Cuando regresó a París a fines del año, había por fin tomado la decisión de divorciarse. Para hacerlo pensó que lo mejor sería ir a los Estados Unidos, donde los trámites para el divorcio eran más sencillos que en Europa. Aquel invierno de 1878, rodeado de compañeros alegres y sintiéndose en el fondo muy solo, se acordó de un antiguo amigo, un sacerdote llamado Vimpos, que le había enseñado griego en San Petersburgo, y que ahora era arzobispo de Atenas. Schliemann le escribió, mostrándole su corazón, seguramente la carta más extraña que el religioso recibiera en su vida, pues en ella el millonario de cuarenta y seis años le pedía al Arzobispo que le buscara una esposa griega.
Le juro por mi madre que pondré todo mi afán y que dedicaré todas mis energías y toda mi voluntad a hacer feliz a mi futura esposa. Aquí estoy constantemente en compañía de mujeres hermosas e ingeniosas que con gusto harían lo posible por complacerme y aliviar mis sufrimientos si supieran que estoy pensando en divorciarme. Pero, amigo mío, la carne es débil y temo enamorarme de una francesa y tener mala suerte otra vez.
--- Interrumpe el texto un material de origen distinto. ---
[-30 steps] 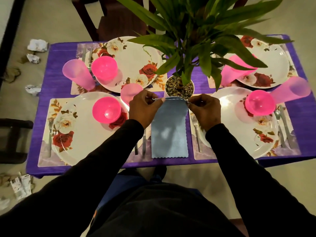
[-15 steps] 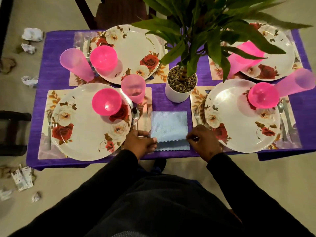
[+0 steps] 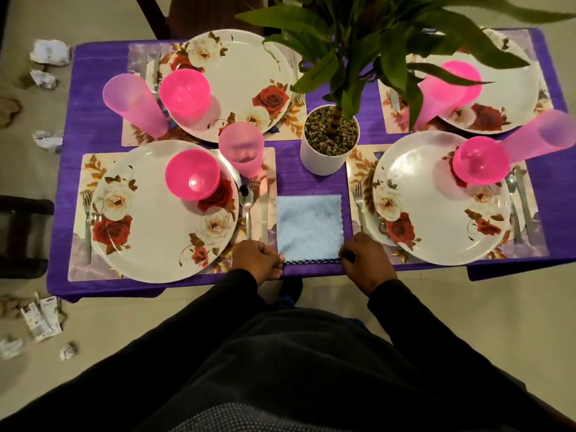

Por lo tanto, le ruego que me envíe con su contestación el retrato de alguna bella mujer griega. Le suplico que escoja para mí una esposa de un carácter tan angelical como el de su hermana casada. No me importa que sea pobre, pero sí deseo que esté bien educada; tiene que ser entusiasta de Homero y tener fe en el resurgimiento de mi amada Grecia. No me importa que sepa o no otros idiomas, pero quiero que sea de tipo griego, con el cabello negro y, de ser posible, hermosa. Pero lo que más deseo es que sea buena y cariñosa.
En la primavera del año siguiente, mientras Schliemann se encontraba en Indianápolis tramitando su divorcio, llegó la contestación de Vimpos, junto con una fotografía de una joven de dieciséis años llamada Sofía Engastromenos, de belleza clásica. El alemán quedó embelesado, pero no quiso hacerse ilusiones. La carta que escribió a su hermana hablándole de sus planes, revela una conmovedora humildad:
Si todo va bien pienso ir a Atenas en julio. Sin embargo, sólo me casaré con ella si tiene afición al estudio, pues pienso que una mujer joven y hermosa sólo podrá amar y respetar a un hombre de edad si tiene afición a la investigación, actividad en la que él está más versado que ella.
En agosto, cuando llegó a Atenas, todas sus dudas se disiparon. Sofía no sólo era más bella de lo que parecía en su fotografía, sino que también era sencilla y dulce de carácter, y podía responder satisfactoriamente al catecismo de Schliemann, en el que se incluían preguntas tales como:
«¿En qué año llegó a Atenas el emperador Adriano?»
«¿Qué pasajes de Homero se sabe de memoria?»
Se casaron y durante su luna de miel, el esposo escribió:
Sofía es una mujer espléndida, capaz de hacer feliz a cualquier hombre, pues como todas las mujeres griegas tiene una especie de reverencia divina hacia su marido…
Me ama como una verdadera griega: con pasión. Y yo no la amo menos. Hablo siempre con ella en griego, que es el idioma más bello del mundo.
Después de cuarenta años el sueño que había obsesionado a Schliemann en Ankershagen y que había anhelado compartir con la novia de su infancia, Minna Meincke, se había realizado. En la primavera siguiente ya estaba haciendo excavaciones preliminares en Troya, y un año después su joven esposa de dieciocho años se reunió con él en su campamento cerca de la colina de Hissarlik. Habían comenzado juntos la gran aventura.